**What is required**
Your task is to write out the full listing once more, exactly.

**Supplied material**
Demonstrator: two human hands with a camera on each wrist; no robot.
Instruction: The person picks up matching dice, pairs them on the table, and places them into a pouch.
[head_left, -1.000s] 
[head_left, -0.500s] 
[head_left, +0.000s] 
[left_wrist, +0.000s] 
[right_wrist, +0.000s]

**Solution for this exercise**
Demonstrator: two human hands with a camera on each wrist; no robot.
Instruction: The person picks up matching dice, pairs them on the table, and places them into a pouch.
[head_left, -1.000s] 
[head_left, -0.500s] 
[head_left, +0.000s] 
[left_wrist, +0.000s] 
[right_wrist, +0.000s]

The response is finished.